Since understanding the role of bacteria in P-mobilisation in relation to the chemical behaviour of P in soil was a principal objective of this thesis, P. ananatis (FA001) and P. agglomerans (FA010) were also used in an experiment to examine P adsorption to and desorption from soil. Two soils i) a brown sandy clay loam of pH 4.07 from Griffith, and ii) a heavy clay vertisol of pH 7.42 (Narrabri soil), were used for the desorption experiment. It was revealed that both these bacteria (P. ananatis (FA001) and P. agglomerans (FA010)) could significantly mobilise P from the vertisol with neutral pH, but not from the sandy clay soil with low pH. From Langmuir and Temkin adsorption isotherms which are indicative of P adsorption behaviour of these soils, it was concluded that for soils having high P-buffering capacity and high maximum P adsorption capacity these bacteria could not significantly mobilise phosphorus. Therefore it can be concluded that before applying P mobilising biofertiliser, maximum adsorption capacity and retention behaviour of soil should be estimated, so that the feasibility of effectively applying a particular biofertiliser can be predicted.

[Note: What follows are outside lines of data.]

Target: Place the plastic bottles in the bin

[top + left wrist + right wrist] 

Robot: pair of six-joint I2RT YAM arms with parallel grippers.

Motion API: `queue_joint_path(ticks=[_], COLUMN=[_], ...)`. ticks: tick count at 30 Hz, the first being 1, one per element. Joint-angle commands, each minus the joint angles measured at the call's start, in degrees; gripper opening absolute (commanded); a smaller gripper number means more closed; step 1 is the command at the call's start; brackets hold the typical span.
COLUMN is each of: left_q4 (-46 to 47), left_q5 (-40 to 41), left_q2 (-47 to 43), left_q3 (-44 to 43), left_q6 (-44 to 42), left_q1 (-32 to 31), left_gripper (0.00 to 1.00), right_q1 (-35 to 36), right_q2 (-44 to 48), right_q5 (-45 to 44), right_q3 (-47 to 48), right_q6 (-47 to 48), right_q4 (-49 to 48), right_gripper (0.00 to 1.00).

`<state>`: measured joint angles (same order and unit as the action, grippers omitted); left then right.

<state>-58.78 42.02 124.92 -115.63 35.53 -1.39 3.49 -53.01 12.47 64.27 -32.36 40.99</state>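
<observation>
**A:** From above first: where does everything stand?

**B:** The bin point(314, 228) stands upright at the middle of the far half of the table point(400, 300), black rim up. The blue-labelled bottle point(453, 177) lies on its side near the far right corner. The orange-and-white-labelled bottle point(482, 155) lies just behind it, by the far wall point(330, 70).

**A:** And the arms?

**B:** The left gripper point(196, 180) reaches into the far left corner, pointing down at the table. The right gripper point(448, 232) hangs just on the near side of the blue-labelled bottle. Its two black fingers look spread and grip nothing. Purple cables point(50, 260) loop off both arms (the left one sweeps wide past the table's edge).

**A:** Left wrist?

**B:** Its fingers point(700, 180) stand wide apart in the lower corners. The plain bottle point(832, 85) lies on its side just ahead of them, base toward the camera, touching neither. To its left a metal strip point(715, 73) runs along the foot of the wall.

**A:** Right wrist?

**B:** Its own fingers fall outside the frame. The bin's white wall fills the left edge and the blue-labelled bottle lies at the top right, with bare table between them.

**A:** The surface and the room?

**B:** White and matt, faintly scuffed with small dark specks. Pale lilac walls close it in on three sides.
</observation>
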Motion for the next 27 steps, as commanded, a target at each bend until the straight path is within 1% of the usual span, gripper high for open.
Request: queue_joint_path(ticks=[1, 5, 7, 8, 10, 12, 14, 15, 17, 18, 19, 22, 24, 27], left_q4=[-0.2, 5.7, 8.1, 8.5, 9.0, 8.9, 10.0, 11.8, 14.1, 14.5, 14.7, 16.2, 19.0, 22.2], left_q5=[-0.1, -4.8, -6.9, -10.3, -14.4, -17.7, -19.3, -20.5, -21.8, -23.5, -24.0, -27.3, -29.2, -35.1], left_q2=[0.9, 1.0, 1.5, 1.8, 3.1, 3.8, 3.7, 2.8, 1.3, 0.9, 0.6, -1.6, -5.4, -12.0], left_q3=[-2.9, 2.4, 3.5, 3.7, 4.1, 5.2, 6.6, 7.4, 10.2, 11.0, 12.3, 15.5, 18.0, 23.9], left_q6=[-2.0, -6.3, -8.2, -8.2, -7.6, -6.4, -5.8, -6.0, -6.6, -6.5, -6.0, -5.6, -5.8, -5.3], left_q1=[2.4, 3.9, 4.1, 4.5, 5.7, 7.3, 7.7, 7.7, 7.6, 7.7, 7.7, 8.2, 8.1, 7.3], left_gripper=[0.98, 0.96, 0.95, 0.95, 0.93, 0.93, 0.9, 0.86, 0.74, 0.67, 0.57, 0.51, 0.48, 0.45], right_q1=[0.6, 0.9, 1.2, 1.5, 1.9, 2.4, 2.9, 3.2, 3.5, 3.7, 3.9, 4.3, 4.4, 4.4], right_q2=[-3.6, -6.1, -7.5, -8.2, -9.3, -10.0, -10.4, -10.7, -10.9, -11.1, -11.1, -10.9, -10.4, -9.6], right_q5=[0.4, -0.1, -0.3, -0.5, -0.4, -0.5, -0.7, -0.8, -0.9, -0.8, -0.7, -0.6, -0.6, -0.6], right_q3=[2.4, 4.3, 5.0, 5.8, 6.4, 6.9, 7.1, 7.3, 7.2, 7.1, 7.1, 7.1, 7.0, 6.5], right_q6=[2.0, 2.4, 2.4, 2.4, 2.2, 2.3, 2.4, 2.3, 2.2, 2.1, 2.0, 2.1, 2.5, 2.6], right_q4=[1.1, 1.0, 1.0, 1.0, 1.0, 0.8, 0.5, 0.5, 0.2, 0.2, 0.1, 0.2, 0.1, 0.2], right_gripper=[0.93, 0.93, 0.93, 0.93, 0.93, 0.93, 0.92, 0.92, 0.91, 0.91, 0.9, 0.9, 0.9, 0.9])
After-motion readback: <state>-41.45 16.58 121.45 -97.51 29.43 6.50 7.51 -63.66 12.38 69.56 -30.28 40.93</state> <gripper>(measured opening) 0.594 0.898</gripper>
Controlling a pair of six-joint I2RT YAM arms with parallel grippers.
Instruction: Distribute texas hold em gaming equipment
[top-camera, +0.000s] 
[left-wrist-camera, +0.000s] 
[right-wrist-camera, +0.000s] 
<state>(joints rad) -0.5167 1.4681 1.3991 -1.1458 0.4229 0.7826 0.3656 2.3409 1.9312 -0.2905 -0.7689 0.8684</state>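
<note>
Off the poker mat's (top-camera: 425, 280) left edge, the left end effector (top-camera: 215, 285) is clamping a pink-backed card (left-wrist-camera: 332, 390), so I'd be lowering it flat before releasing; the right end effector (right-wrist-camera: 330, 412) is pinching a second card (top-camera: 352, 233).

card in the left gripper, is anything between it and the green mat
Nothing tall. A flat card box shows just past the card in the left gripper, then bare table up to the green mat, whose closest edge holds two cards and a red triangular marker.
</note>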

From the set of P-mobilising biofertiliser strains studied in this thesis, P. ananatis (FA001) was indicated as the best strain, meeting the criteria for mobilisation in the different tests. It is, therefore recommended for further testing as a biofertiliser strain in different soil types. However, whether this strain will be effective under field conditions remains to be tested.